=== What the task asks ===
Exactly the lines starting at the line containing "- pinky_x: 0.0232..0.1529" and ending at the line containing "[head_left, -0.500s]" are to be written out from the listing below, both included.

=== Information provided ===
· · ·
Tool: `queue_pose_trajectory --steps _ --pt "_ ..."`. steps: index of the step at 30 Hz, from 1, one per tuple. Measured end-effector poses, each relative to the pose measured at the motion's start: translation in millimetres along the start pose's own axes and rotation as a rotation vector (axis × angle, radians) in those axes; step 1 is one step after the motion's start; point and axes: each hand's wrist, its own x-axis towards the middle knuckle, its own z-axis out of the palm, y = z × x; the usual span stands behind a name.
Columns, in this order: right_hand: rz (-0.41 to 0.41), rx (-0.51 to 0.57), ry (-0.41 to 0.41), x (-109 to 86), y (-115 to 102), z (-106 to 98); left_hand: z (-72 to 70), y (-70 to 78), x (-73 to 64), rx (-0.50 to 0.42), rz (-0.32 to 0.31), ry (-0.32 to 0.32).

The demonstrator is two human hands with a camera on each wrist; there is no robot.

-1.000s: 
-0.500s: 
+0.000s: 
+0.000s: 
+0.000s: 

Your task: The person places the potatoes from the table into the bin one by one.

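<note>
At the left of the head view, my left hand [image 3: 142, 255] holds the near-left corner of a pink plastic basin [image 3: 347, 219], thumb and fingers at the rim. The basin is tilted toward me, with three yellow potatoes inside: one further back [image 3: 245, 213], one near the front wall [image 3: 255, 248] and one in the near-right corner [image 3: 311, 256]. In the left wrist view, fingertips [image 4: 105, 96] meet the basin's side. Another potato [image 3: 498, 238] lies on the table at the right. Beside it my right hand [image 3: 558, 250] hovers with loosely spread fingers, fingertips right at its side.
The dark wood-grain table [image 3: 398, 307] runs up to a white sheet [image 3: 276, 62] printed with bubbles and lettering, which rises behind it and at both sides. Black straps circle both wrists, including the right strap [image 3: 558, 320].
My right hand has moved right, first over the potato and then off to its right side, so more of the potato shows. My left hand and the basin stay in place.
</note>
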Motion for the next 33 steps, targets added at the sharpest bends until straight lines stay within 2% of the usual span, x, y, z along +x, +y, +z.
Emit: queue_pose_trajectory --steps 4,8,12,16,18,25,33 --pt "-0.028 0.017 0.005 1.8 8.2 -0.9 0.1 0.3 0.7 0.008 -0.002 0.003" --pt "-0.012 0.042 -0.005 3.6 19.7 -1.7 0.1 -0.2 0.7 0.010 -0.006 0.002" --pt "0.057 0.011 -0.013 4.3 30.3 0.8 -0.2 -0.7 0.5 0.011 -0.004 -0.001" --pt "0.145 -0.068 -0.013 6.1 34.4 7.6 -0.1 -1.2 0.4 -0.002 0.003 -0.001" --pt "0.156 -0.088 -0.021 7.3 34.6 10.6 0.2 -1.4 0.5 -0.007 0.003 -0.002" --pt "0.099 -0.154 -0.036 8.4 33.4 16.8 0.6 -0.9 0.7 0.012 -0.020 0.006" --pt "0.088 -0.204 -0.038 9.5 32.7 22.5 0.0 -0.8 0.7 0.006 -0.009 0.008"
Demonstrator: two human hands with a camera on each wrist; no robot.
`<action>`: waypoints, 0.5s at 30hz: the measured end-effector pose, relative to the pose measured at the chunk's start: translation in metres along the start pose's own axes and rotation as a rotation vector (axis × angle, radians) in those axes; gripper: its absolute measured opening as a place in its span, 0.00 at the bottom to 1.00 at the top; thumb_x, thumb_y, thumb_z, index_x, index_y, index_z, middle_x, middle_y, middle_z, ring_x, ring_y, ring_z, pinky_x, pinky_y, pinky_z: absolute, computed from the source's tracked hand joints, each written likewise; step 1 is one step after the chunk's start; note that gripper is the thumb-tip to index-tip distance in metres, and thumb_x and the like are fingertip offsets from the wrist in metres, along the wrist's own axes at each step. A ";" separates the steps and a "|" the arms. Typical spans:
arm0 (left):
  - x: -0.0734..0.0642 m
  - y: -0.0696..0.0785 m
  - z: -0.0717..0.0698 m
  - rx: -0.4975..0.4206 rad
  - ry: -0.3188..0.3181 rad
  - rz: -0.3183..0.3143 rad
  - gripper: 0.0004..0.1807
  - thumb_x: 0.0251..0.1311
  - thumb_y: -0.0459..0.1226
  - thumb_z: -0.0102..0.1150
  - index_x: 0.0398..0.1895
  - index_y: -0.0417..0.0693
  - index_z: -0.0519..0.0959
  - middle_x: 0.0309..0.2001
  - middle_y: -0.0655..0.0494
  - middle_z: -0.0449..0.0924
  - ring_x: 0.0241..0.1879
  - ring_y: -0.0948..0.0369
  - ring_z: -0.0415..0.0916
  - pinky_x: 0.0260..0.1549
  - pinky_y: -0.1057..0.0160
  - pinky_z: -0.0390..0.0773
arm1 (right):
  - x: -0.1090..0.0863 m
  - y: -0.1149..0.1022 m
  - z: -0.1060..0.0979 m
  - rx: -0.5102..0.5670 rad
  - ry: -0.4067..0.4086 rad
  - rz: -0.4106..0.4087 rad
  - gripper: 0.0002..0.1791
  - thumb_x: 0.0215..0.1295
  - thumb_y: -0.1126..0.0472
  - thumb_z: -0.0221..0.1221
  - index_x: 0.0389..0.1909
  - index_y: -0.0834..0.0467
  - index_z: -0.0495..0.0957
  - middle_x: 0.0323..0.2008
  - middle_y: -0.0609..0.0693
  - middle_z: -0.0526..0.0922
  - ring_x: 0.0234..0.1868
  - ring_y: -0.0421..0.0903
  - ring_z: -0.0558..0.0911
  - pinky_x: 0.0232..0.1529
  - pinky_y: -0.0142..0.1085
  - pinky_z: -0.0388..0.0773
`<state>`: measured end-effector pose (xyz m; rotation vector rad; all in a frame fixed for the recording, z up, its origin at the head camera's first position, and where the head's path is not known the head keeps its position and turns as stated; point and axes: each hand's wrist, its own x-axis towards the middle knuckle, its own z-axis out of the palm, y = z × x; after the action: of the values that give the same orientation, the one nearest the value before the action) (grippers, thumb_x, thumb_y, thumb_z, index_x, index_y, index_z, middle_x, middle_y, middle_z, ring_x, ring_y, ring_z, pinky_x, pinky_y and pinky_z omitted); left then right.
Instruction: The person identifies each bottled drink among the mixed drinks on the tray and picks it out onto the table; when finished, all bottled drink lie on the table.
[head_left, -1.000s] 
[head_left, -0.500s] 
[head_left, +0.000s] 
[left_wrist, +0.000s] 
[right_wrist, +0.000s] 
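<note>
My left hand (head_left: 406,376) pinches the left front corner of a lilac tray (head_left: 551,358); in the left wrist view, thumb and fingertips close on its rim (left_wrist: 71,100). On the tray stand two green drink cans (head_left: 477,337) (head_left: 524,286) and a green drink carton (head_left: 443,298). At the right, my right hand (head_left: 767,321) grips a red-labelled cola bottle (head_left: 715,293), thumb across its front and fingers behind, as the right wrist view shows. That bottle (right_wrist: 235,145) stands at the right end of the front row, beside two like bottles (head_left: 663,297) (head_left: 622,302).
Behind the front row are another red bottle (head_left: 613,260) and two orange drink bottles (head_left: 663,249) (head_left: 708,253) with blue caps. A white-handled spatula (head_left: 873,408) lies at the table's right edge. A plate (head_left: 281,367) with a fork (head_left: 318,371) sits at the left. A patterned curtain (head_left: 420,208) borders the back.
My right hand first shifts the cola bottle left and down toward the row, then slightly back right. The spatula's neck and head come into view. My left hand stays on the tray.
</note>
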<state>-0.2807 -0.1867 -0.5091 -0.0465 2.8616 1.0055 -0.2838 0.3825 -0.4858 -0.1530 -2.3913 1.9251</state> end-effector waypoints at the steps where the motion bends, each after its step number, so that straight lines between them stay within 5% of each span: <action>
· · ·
=== Finished exercise ===
  - pinky_x: 0.0232..0.1529
  - pinky_y: -0.0142..0.1085
  - pinky_z: -0.0388..0.0773
`<state>`: measured end-effector pose (xyz m; rotation vector rad; all in a frame fixed for the recording, z up, its origin at the head camera's first position, and where the head's path is not known the head keeps its position and turns as stated; point and axes: each hand's wrist, its own x-axis towards the middle knuckle, its own z-axis out of the palm, y = z × x; after the action: of the values that give the same orientation, the one nearest the value before the action) (grippers, thumb_x, thumb_y, thumb_z, index_x, index_y, index_z, middle_x, middle_y, middle_z, ring_x, ring_y, ring_z, pinky_x, pinky_y and pinky_z omitted); left then right.
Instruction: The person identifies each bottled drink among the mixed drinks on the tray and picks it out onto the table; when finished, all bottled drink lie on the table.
[head_left, -1.000s] 
[head_left, -0.500s] 

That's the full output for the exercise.